Problem to solve
The entries below contain a line with "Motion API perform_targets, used" and a line with "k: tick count". Quote exactly those two lines and all lines between them.

Provided data
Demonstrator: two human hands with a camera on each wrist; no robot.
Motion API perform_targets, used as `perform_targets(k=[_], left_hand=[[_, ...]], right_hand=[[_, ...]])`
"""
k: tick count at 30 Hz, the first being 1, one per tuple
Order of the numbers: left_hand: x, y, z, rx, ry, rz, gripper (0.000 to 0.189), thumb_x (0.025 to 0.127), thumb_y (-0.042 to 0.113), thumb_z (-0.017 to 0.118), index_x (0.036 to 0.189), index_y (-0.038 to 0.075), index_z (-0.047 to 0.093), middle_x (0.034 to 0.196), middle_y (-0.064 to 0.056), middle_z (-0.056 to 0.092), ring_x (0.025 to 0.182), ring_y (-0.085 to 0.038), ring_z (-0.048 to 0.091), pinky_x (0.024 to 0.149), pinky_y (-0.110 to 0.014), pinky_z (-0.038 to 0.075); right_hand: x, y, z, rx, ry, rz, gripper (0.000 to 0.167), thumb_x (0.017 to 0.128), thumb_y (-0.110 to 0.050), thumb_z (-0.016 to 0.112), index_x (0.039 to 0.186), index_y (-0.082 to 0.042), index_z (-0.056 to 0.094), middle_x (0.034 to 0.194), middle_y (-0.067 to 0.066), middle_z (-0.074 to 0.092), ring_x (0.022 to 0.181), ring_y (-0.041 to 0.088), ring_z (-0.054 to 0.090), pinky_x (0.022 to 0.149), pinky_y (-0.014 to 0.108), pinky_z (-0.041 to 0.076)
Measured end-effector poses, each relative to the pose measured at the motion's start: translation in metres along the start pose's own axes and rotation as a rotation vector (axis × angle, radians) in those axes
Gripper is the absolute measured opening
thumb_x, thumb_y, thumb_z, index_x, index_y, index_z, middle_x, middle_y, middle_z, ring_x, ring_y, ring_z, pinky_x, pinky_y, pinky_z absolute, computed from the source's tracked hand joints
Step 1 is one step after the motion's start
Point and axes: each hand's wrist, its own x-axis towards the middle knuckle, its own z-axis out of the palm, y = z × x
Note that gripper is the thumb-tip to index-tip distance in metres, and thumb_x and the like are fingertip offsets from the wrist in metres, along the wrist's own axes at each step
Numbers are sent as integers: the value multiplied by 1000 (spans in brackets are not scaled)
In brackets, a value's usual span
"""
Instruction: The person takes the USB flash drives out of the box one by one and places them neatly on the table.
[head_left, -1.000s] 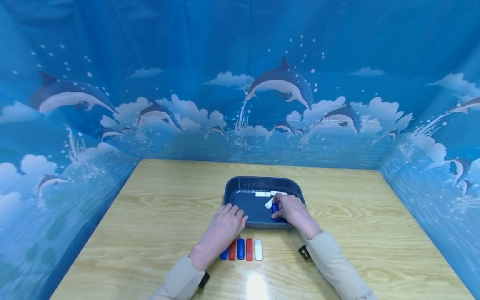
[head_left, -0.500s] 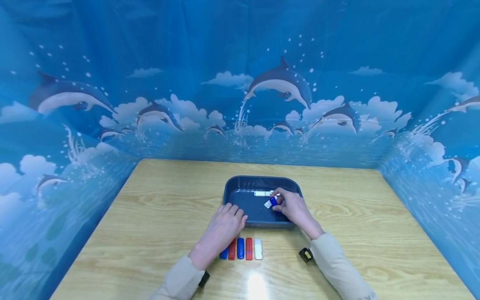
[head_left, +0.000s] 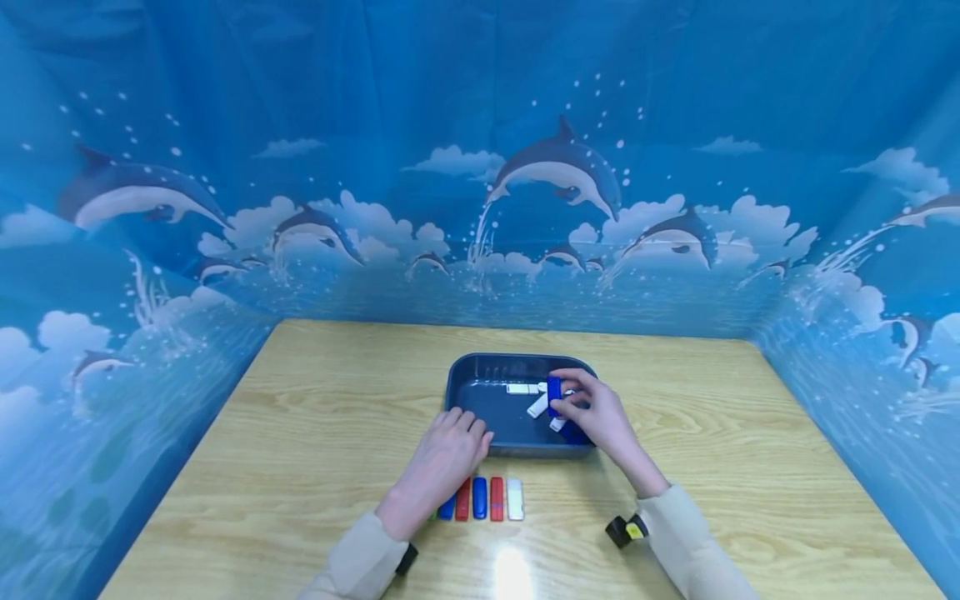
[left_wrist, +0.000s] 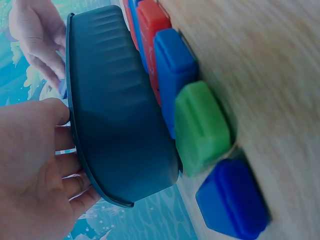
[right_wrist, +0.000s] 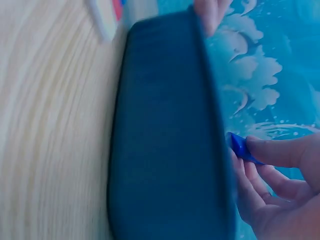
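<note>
Between thumb and fingertips, my right hand [head_left: 600, 412] pinches a blue USB flash drive [head_left: 554, 396], held upright over the right part of a dark blue tray [head_left: 480, 447]. The right wrist view shows this blue stick [right_wrist: 241, 146] just beyond the tray rim. Below it in the tray lie several white USB sticks, one flat at the back [head_left: 522, 388] and one slanted [head_left: 537, 406]. Another blue piece [head_left: 573, 433] lies partly under my right hand. My left hand [head_left: 442, 454] rests its fingers on the tray's front left rim; its fingertips are hidden behind the rim in the left wrist view.
In front of the tray stands a row of sticks on the wooden table [head_left: 300, 467]: white [head_left: 515, 499], red [head_left: 497, 499], blue [head_left: 480, 498] and more, including a green one [left_wrist: 202, 127] partly hidden by my left arm. A dolphin-print curtain [head_left: 480, 183] encloses the table.
My right hand has lifted the blue flash drive from low in the tray, turning it upright and moving slightly back. More of the tray's contents shows now. The left hand has stayed put.
</note>
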Motion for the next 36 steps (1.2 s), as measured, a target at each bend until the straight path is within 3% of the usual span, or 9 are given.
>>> perform_targets(k=[8, 13, 22, 30, 36], left_hand=[[0, 0, 2, -7, -2, -9, 31, 104, 38, 56, 105, 12, 72, 103, -4, 71, 96, -20, 61, 92, -36, 53], [0, 0, 2, -8, 13, -4, 30, 104, 37, 56, 102, 12, 72, 100, -4, 70, 93, -20, 60, 90, -35, 53], [0, 0, 1, 9, 21, 10, 28, 104, 36, 57, 104, 12, 73, 98, -2, 70, 90, -19, 58, 87, -34, 53], [-1, -1, 3, 29, 53, 32, 25, 103, 32, 58, 103, 12, 73, 97, -1, 70, 90, -18, 59, 87, -33, 53], [-1, -1, 2, 39, 45, 32, 25, 103, 33, 58, 103, 13, 72, 96, -1, 69, 90, -18, 59, 87, -34, 53]], right_hand=[[-23, -11, -7, 223, -71, 36, 45, 93, 3, 68, 136, -2, 56, 107, 20, 60, 84, 21, 68, 77, 49, 60], [-39, -18, -9, 276, -88, 56, 44, 92, 4, 69, 134, -2, 57, 109, 20, 59, 85, 23, 67, 78, 48, 61], [-65, -22, -7, 214, -95, 108, 46, 89, 0, 74, 132, -6, 61, 112, 15, 62, 87, 19, 66, 74, 32, 60], [-83, -13, 2, 237, -218, 56, 51, 86, 1, 75, 133, 1, 57, 111, 20, 60, 84, 19, 68, 72, 37, 61], [-90, -4, 12, 188, -292, 68, 57, 80, 2, 80, 132, 3, 57, 109, 17, 60, 80, 16, 67, 66, 28, 58]])
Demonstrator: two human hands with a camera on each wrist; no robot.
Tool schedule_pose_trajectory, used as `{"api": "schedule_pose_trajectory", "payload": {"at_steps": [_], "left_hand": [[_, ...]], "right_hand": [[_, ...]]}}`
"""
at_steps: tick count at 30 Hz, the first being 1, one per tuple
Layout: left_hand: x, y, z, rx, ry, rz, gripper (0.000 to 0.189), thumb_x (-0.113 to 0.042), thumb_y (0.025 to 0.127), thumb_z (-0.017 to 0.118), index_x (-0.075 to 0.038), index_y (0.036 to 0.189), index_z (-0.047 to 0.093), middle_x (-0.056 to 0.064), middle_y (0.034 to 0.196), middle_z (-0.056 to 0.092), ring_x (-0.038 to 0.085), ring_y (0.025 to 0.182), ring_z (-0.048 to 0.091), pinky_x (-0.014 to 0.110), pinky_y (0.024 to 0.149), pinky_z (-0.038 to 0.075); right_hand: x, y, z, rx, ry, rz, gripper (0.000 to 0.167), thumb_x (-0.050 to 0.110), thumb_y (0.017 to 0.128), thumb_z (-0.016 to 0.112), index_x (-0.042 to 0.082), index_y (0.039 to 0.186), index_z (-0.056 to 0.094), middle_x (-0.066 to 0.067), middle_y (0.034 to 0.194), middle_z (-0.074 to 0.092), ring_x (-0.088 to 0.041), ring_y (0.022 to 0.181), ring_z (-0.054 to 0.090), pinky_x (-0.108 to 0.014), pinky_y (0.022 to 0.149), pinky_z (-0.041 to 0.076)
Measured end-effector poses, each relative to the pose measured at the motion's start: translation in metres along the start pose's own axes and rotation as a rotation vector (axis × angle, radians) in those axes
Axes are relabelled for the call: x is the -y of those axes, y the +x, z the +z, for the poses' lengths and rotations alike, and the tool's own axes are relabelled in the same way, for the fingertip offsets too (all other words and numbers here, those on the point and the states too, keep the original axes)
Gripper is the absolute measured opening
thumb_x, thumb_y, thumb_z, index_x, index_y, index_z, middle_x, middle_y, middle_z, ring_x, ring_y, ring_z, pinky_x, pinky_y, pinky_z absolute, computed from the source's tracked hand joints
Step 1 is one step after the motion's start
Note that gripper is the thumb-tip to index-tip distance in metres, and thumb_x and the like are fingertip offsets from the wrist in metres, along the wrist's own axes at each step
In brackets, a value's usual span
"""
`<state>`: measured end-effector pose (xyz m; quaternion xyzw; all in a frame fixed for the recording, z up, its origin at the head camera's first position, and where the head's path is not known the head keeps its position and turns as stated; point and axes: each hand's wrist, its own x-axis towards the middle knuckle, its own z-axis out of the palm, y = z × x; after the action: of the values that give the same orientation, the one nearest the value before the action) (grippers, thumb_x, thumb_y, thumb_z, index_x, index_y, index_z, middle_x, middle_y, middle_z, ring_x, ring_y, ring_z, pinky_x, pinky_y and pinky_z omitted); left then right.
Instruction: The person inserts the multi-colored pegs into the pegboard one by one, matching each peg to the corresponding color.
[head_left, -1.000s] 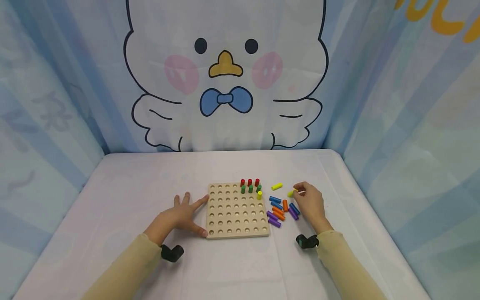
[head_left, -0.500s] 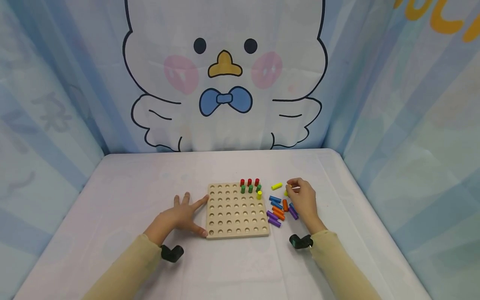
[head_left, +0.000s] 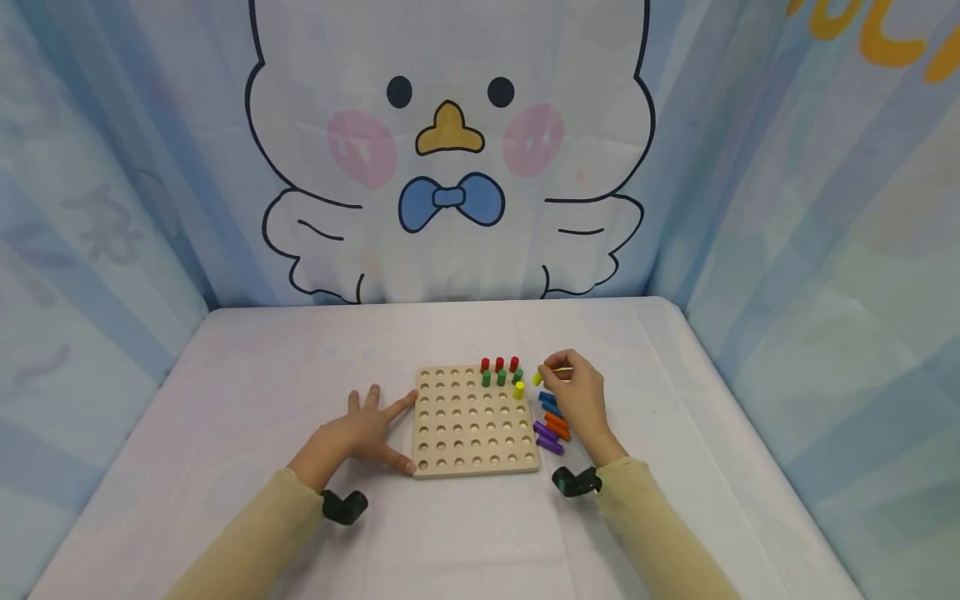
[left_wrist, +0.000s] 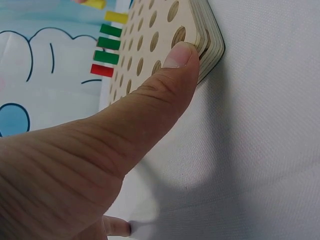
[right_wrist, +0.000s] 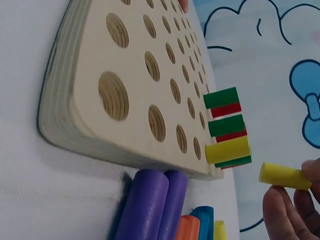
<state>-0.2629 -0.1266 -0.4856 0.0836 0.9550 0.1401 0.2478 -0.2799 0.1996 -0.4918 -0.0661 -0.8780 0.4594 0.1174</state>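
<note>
A square wooden pegboard (head_left: 468,433) lies flat on the table. My left hand (head_left: 360,429) has its fingers spread against the board's left side, and the thumb (left_wrist: 175,65) touches the near corner. Just off the board's far right corner, my right hand (head_left: 583,404) pinches a yellow peg (right_wrist: 282,176) between thumb and fingers, tilted and apart from the board. Red pegs (head_left: 499,364) stand in the back row at the right, with green pegs (head_left: 502,380) in front of them. One yellow peg (head_left: 519,391) stands in the third row.
Loose purple pegs (head_left: 550,446), orange pegs (head_left: 557,422) and blue pegs (head_left: 549,398) lie right of the board, partly under my right hand. Another loose yellow peg (right_wrist: 220,231) shows in the right wrist view. A curtain (head_left: 450,275) with a cartoon bird hangs behind the table.
My right hand has carried the yellow peg leftward, from beyond the loose pegs to beside the board's far right corner. The left hand and board have stayed in place.
</note>
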Motion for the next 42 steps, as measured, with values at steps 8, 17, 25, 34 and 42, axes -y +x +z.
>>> {"api": "schedule_pose_trajectory", "payload": {"at_steps": [8,17,25,34,42], "left_hand": [[0.001,0.000,0.001,-0.010,0.008,0.002,0.125,-0.063,0.066,0.091,-0.032,0.166,0.023,0.036,0.168,0.001,0.066,0.150,-0.003,0.089,0.100,0.026],[0.000,0.000,0.001,-0.013,0.010,0.004,0.125,-0.063,0.065,0.091,-0.032,0.166,0.022,0.036,0.168,0.002,0.066,0.150,-0.003,0.089,0.100,0.026],[0.000,0.000,0.001,-0.013,0.007,-0.003,0.125,-0.063,0.065,0.091,-0.033,0.166,0.022,0.035,0.168,0.002,0.065,0.150,-0.003,0.089,0.100,0.026],[0.000,0.001,0.001,-0.012,0.005,-0.007,0.125,-0.064,0.065,0.090,-0.034,0.165,0.022,0.034,0.169,0.002,0.065,0.151,-0.003,0.091,0.097,0.025],[0.001,0.001,0.002,-0.016,0.001,-0.002,0.126,-0.065,0.064,0.091,-0.035,0.165,0.022,0.034,0.169,0.001,0.065,0.151,-0.004,0.092,0.096,0.025]], "right_hand": [[0.006,-0.002,0.013,-0.003,0.034,-0.038,0.020,0.028,0.098,0.074,0.011,0.105,0.067,-0.007,0.107,0.073,-0.023,0.099,0.069,-0.039,0.084,0.061],[0.006,-0.004,0.026,-0.008,0.016,-0.057,0.017,0.026,0.096,0.076,0.011,0.097,0.069,-0.007,0.097,0.075,-0.024,0.094,0.068,-0.037,0.085,0.052],[0.002,-0.003,0.034,0.026,-0.029,-0.015,0.015,0.028,0.097,0.075,0.014,0.096,0.072,-0.004,0.097,0.074,-0.023,0.098,0.064,-0.038,0.086,0.050],[0.002,-0.004,0.035,0.043,-0.047,-0.026,0.018,0.032,0.095,0.077,0.014,0.093,0.073,-0.003,0.098,0.075,-0.025,0.103,0.066,-0.043,0.092,0.053],[0.002,-0.004,0.037,0.064,-0.084,-0.016,0.017,0.031,0.095,0.077,0.015,0.093,0.074,-0.002,0.098,0.076,-0.025,0.103,0.065,-0.043,0.092,0.053]]}}
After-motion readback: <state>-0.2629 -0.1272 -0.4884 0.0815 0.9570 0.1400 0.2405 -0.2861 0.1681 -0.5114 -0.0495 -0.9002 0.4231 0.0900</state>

Response
Motion API perform_targets, used as `perform_targets(k=[_], left_hand=[[_, ...]], right_hand=[[_, ...]])`
"""
k: tick count at 30 Hz, the first being 1, one per tuple

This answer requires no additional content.